# What you need to do:
After locating the line that contains "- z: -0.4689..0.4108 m" in the records below, write out exactly that line and each line after it through the one that contains "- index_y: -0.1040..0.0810", and nothing else.

Collected data
▼▼▼

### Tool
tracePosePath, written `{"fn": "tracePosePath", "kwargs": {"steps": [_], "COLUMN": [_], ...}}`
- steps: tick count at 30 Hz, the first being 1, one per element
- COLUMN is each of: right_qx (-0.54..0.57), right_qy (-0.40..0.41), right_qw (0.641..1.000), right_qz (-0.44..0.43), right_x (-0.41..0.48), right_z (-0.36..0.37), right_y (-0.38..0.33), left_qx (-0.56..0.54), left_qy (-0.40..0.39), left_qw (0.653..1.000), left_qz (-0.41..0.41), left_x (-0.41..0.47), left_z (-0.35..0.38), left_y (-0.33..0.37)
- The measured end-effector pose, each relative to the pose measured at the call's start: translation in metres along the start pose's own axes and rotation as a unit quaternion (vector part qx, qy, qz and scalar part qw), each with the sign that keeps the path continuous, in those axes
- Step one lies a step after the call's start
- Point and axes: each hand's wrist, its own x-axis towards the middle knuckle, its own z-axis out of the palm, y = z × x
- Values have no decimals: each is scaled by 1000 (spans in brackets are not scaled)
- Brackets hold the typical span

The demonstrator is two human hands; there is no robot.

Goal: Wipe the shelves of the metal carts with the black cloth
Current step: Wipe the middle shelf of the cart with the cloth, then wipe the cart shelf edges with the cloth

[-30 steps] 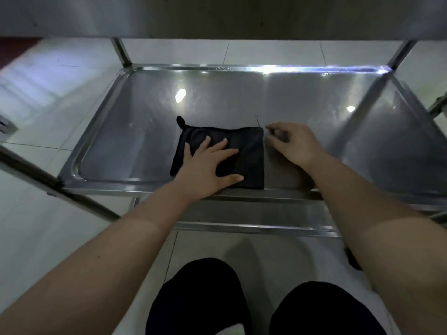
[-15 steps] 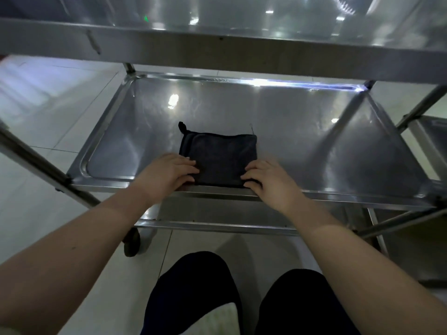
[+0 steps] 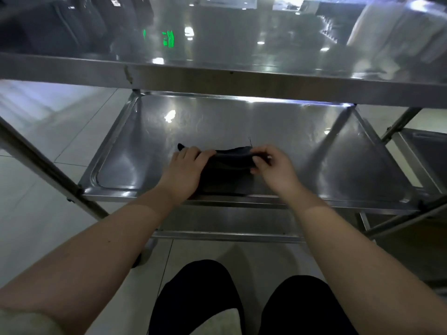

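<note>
Both hands, left hand [image 3: 185, 166] and right hand [image 3: 272, 163], pinch the black cloth [image 3: 229, 163] on the middle shelf [image 3: 302, 151], folding its near edge far-ward for a fresh face.

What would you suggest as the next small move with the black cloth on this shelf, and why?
Probably finish the fold: bring the raised far edge of the black cloth toward the near rim and press it flat. The left hand and right hand each pinch that edge, lifted off the middle shelf, so wiping cannot start yet.
</note>
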Motion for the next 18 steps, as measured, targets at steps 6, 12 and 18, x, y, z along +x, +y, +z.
{"fn": "tracePosePath", "kwargs": {"steps": [6,12,18], "right_qx": [-206,-362,-435], "right_qy": [12,116,89], "right_qw": [952,880,850], "right_qz": [-225,-285,-283], "right_x": [4,-24,-91], "right_z": [-53,-126,-202], "right_y": [-24,-47,-59], "left_qx": [-32,28,-28], "left_qy": [48,167,231], "left_qw": [997,976,944], "left_qz": [57,134,235], "left_x": [22,50,69], "left_z": [-22,-54,-62], "left_y": [26,84,159]}}
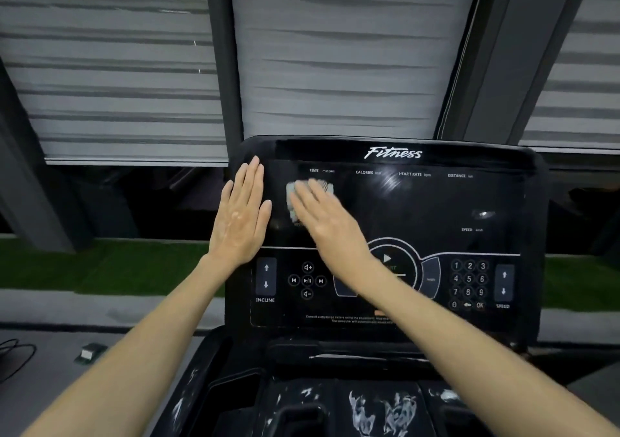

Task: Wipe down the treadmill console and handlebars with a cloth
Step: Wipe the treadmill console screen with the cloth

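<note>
Pressing the cloth (292, 198) flat against the console (436, 208), your right hand (330, 223) lies with fingers straight and close together, somewhat blurred. The cloth sits on the upper left of the display, just below the TIME label (314, 170). Your left hand (240, 217) rests flat on the console's left edge, fingers straight and pressed together, just beside the cloth, not touching it.

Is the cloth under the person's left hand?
No, the small pale grey cloth lies under the flat right hand on the black treadmill console; the left hand rests bare beside it.
</note>
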`<action>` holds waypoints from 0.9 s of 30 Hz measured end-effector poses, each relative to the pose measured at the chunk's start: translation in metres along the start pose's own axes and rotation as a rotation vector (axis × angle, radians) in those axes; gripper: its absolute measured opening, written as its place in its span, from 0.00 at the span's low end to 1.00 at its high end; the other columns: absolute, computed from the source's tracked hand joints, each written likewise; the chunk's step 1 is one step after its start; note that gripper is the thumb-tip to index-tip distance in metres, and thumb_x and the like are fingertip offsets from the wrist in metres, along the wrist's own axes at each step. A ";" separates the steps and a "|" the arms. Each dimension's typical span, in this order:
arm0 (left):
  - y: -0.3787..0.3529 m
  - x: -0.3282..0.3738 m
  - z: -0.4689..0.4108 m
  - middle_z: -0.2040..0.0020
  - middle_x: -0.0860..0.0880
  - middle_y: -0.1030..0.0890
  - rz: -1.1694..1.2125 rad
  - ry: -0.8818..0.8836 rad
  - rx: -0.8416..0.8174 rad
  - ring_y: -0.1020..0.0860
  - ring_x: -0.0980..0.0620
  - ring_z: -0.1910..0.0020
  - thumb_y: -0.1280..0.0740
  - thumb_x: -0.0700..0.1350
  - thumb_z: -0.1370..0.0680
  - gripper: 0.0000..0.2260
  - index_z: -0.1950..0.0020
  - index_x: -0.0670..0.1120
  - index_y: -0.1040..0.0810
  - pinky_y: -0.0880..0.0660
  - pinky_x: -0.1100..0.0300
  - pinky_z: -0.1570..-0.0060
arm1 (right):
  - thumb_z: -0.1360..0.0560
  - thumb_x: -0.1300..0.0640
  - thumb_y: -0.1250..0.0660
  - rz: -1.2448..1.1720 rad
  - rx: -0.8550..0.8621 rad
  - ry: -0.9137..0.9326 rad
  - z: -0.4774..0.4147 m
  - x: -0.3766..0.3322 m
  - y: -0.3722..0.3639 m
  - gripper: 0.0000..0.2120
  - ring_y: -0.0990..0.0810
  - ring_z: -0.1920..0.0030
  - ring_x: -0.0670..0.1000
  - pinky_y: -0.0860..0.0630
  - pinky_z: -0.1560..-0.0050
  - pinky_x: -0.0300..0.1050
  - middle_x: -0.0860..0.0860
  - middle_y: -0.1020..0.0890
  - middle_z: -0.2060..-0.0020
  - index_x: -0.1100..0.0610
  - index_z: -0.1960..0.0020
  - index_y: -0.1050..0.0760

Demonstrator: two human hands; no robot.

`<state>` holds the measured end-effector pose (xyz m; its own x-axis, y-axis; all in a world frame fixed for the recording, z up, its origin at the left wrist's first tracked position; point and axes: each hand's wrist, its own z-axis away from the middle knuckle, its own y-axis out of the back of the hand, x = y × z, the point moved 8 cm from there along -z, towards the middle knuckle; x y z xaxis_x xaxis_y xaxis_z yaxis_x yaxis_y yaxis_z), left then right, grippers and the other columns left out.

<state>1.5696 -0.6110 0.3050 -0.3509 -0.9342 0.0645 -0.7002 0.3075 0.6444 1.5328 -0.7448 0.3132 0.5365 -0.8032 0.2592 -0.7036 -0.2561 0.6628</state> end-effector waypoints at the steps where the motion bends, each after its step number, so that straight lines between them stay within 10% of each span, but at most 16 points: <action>1: 0.000 -0.001 0.000 0.20 0.47 0.51 -0.007 -0.005 0.007 0.54 0.53 0.21 0.52 0.48 0.16 0.25 0.21 0.39 0.48 0.61 0.61 0.24 | 0.23 0.68 0.49 -0.003 -0.031 0.071 0.021 -0.018 -0.009 0.23 0.29 0.32 0.61 0.29 0.34 0.56 0.61 0.26 0.33 0.66 0.30 0.31; 6: 0.000 0.001 0.001 0.20 0.42 0.46 -0.028 -0.016 0.022 0.47 0.45 0.21 0.51 0.47 0.16 0.25 0.21 0.38 0.47 0.56 0.57 0.24 | 0.23 0.66 0.46 -0.136 -0.181 0.327 0.098 -0.062 -0.021 0.20 0.30 0.32 0.56 0.34 0.31 0.50 0.56 0.23 0.36 0.63 0.34 0.26; 15: 0.000 0.002 0.001 0.20 0.42 0.46 -0.022 -0.041 0.004 0.47 0.45 0.21 0.50 0.47 0.16 0.25 0.21 0.38 0.48 0.51 0.53 0.24 | 0.37 0.75 0.33 -0.503 -0.401 0.265 0.110 -0.100 -0.026 0.27 0.23 0.37 0.57 0.23 0.40 0.53 0.52 0.21 0.39 0.59 0.40 0.22; 20: 0.000 0.002 0.001 0.20 0.41 0.46 -0.026 -0.047 0.007 0.48 0.44 0.21 0.49 0.46 0.16 0.25 0.21 0.37 0.48 0.49 0.51 0.24 | 0.20 0.60 0.43 -0.255 -0.362 0.426 0.159 -0.132 -0.041 0.17 0.29 0.31 0.55 0.37 0.27 0.51 0.51 0.24 0.34 0.57 0.34 0.25; 27: 0.001 0.003 0.003 0.20 0.41 0.47 -0.012 -0.034 0.003 0.48 0.44 0.21 0.50 0.47 0.16 0.26 0.21 0.37 0.48 0.52 0.53 0.24 | 0.21 0.64 0.46 -0.034 -0.347 0.420 0.229 -0.073 -0.028 0.23 0.36 0.26 0.54 0.44 0.25 0.52 0.52 0.30 0.28 0.59 0.27 0.36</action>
<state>1.5662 -0.6130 0.3039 -0.3632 -0.9312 0.0306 -0.7067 0.2967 0.6423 1.4063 -0.8021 0.1151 0.7464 -0.4953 0.4445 -0.5256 -0.0289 0.8503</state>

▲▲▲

# Solution below:
  - z: -0.4689..0.4108 m
  - middle_z: -0.2040..0.0020
  - middle_x: -0.0860..0.0880
  - middle_y: -0.1030..0.0890
  - rz: -1.1694..1.2125 rad
  - ry: -0.8818..0.8836 rad
  - rx: -0.8416..0.8174 rad
  - ring_y: -0.1020..0.0860
  - ring_x: -0.0980..0.0620
  - ring_z: -0.1910..0.0020
  - thumb_y: -0.1280..0.0740
  - thumb_x: -0.0700..0.1350
  - thumb_z: -0.1370..0.0680
  - gripper: 0.0000..0.2260
  - index_z: -0.1950..0.0020
  - index_x: -0.0670..0.1120
  - index_y: -0.1040..0.0810

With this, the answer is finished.